Description of problem: resource-agents package provides azure-events-az agent. This agent executes 'crm_simulate -Ls' and parses output. With pacemaker 2.1 and newer the output of crm_simulate changed and no longer contains text 'Transition Summary:', resulting with an error for azure-events-az. Version-Release number of selected component (if applicable): RHEL 8.6 (and newer) resource-agents-4.9.0-16.el8_6.8.x86_64 pacemaker-cli-2.1.2-4.el8_6.5.x86_64 How reproducible: Error in azure-events-az only shows after an Azure scheduled event is triggered. Example of such event is VM redeploy or reboot. https://learn.microsoft.com/en-us/azure/virtual-machines/linux/scheduled-events Errors during execution of azure-events-az, as a monitor within pacemaker or manually with 'export OCF_ROOT=/usr/lib/ocf; export OCF_RESKEY_verbose=1; /usr/lib/ocf/resource.d/heartbeat/azure-events-az monitor' causes an error: ocf-exit-reason:object of type 'bool' has no len() ocf.py(None)[2963061]: Mar 22 21:04:03 ERROR: object of type 'bool' has no len() Steps to Reproduce: See above section Actual results: Within /usr/lib/ocf/resource.d/heartbeat/azure-events-az, method transitionSummary() on line 296 calls crm_simulate -Ls (line 311). This method expects to find "Transition Summary:" in the output. Upto and including RHEL 8.4 this was true (pacemaker 2.0.5 in RHEL8.4). In pacemaker 2.1.x this line is no longer part of output. Result is that within azure-events-az, method allResourcesStoppedOnNode(node) then fails in line 372 with above errors Expected results: # crm_simulate -Ls Transition Summary: * Promote rsc_SAPHana_HN1_HDB03:0 (Slave -> Master hsr3-db1) * Stop rsc_SAPHana_HN1_HDB03:1 (hsr3-db0) * Move rsc_ip_HN1_HDB03 (Started hsr3-db0 -> hsr3-db1) * Start rsc_nc_HN1_HDB03 (hsr3-db1) # Excepted result when there are no pending actions: Transition Summary: Additional info:
@kgaillot is there a crm_feature_set version I should check against so we can use new format where needed, and fallback to the old way for older versions?
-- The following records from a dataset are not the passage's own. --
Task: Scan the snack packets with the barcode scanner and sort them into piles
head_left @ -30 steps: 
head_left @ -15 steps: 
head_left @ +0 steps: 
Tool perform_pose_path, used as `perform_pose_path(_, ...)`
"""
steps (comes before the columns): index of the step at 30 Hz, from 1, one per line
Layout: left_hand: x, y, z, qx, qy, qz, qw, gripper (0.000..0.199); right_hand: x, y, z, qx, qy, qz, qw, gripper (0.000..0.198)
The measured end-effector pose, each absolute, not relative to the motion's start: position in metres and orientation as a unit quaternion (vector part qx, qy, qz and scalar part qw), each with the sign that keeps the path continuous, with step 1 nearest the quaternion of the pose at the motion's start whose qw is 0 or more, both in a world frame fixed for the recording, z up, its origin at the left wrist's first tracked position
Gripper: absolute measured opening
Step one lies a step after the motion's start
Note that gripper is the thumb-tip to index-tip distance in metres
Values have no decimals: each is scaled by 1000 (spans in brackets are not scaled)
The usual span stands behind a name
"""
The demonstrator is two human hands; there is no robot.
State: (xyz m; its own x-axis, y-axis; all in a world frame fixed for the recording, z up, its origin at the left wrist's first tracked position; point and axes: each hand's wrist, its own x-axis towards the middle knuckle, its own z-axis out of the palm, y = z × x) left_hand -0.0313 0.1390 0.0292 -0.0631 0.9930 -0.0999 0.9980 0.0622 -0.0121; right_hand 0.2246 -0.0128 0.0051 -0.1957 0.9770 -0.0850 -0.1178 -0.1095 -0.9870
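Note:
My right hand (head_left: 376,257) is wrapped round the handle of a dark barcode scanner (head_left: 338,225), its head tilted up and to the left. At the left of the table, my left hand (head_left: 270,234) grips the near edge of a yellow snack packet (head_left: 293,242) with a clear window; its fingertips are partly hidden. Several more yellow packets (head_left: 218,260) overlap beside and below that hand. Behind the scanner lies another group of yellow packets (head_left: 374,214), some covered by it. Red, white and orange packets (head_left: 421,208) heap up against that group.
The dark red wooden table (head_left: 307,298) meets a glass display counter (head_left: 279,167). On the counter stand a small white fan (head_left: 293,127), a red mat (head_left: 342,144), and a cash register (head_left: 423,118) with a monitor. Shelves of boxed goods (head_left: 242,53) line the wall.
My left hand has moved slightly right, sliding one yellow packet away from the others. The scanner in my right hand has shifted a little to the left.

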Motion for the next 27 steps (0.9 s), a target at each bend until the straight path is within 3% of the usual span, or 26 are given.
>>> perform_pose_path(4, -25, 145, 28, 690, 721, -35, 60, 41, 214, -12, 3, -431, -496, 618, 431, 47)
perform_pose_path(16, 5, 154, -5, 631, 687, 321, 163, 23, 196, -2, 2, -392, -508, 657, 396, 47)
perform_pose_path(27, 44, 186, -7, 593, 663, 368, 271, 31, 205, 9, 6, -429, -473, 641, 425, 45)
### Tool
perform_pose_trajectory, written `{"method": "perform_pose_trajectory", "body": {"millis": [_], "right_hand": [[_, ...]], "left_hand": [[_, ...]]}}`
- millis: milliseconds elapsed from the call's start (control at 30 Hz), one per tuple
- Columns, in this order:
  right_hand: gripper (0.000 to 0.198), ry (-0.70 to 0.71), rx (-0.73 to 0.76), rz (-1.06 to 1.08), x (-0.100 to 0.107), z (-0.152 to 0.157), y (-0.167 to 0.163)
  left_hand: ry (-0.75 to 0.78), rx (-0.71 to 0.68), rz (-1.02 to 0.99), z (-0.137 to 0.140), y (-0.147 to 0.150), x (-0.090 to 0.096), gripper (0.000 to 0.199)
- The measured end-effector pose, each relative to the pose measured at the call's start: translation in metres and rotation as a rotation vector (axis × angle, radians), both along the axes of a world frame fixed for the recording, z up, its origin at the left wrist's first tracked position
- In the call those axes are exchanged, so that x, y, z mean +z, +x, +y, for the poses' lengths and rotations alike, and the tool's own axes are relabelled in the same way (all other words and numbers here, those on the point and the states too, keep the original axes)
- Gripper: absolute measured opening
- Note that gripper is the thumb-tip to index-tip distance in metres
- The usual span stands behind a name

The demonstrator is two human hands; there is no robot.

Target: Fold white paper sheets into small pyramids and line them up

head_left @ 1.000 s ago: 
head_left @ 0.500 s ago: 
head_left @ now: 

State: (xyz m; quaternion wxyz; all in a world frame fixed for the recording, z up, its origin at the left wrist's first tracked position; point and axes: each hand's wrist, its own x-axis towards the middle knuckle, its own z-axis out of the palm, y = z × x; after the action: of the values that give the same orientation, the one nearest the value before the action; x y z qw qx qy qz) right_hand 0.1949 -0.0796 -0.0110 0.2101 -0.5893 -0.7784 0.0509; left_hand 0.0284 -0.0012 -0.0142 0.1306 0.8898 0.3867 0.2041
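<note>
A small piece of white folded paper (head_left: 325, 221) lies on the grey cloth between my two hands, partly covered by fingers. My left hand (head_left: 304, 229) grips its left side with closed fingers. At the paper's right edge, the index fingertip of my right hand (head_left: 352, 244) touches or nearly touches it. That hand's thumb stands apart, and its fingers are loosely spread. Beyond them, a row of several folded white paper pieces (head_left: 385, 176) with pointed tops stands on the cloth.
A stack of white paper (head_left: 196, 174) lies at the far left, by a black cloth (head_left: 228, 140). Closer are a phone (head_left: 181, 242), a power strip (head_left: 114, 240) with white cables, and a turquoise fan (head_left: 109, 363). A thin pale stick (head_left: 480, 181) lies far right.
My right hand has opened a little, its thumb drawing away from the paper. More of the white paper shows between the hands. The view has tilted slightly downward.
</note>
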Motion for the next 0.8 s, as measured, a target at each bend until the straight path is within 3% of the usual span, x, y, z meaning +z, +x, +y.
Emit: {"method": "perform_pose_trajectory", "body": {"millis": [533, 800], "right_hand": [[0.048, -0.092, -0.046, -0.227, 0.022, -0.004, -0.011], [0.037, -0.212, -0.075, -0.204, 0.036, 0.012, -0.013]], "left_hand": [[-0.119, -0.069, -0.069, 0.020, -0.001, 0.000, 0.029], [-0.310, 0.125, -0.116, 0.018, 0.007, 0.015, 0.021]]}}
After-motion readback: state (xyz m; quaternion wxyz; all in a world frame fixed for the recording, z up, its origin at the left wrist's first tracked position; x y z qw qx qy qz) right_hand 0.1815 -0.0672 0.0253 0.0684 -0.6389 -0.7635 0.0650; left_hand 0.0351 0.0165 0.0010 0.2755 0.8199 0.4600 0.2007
(In reply to Oyvind Albrigtsen from comment #3) > @kgaillot is there a crm_feature_set version I should check > against so we can use new format where needed, and fallback to the old way > for older versions? 3.7.4, which is also when --output-as=xml is available for crm_simulate
Fix to treat no "Transition Summary" as no actions:https://github.com/ClusterLabs/resource-agents/pull/1854 --output-as=xml is quite new in crm_simulate, so not as backwards compatible.
Additional patch to improve logic: https://github.com/ClusterLabs/resource-agents/pull/1864
Thank you for the fix. Will await release of package in repository channels for full integration tests on our side. Quick tests on RH9.0 and 8.6 are positive with the checked in modifications. To clarify on the proposed fix - is there any concern of using crm_simulate -LS and depending on the output containing the expected text string in future releases, potentially breaking again down the line again? Certainly, future changes cannot be predicted, am trying to understand if there are assumed changes. Since -Ls output containing the 'Transition Summary:" text block was likely unintended and thus removed in the later/current releases, assuming -LS keeping it going forward. Any guidance on this would be appreciated.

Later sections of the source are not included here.